Collected material.
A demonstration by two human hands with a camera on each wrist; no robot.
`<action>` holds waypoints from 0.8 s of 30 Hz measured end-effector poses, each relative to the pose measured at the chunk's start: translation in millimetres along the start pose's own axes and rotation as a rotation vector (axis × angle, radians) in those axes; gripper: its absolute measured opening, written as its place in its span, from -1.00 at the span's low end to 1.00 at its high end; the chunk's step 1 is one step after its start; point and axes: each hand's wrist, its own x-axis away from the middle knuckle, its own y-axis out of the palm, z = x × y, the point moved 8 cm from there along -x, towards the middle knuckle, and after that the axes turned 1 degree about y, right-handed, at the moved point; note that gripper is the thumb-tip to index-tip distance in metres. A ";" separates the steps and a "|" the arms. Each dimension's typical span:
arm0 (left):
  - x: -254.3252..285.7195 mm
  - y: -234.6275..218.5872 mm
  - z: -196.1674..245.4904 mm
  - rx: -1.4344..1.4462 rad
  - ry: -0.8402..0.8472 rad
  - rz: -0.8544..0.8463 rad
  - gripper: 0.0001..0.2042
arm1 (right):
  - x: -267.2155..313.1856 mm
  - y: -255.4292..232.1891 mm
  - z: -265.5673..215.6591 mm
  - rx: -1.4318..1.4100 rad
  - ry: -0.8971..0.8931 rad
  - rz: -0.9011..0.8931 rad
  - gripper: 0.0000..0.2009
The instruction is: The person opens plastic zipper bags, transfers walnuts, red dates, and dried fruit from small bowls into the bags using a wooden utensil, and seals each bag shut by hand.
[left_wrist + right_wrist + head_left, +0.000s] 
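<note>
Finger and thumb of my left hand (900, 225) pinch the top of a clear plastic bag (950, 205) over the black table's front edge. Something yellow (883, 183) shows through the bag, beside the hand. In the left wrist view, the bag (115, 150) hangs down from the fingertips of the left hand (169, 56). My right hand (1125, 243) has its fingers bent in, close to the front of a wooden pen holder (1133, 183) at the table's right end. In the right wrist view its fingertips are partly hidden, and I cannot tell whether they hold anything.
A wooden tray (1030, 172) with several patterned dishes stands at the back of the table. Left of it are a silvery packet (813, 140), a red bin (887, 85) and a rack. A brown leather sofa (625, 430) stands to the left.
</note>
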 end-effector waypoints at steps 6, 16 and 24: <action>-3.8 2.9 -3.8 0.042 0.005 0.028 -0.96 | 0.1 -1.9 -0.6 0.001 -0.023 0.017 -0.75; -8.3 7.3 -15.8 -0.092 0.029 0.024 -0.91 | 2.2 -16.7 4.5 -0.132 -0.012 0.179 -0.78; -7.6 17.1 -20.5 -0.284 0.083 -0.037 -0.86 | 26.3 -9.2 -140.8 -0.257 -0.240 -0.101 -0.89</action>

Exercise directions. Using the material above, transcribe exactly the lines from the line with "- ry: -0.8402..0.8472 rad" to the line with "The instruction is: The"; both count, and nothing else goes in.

Exercise response.
  - ry: -0.8402..0.8472 rad
  - rz: -0.8544..0.8463 rad
  - gripper: 0.0001..0.2042
arm1 (right):
  - x: -267.2155..313.1856 mm
  - y: -255.4292..232.1891 mm
  - z: -265.5673..215.6591 mm
  - rx: -1.4318..1.4100 rad
  - ry: -0.8971..0.8931 rad
  - rz: -0.9011..0.8931 rad
  - gripper: 0.0000..0.2009
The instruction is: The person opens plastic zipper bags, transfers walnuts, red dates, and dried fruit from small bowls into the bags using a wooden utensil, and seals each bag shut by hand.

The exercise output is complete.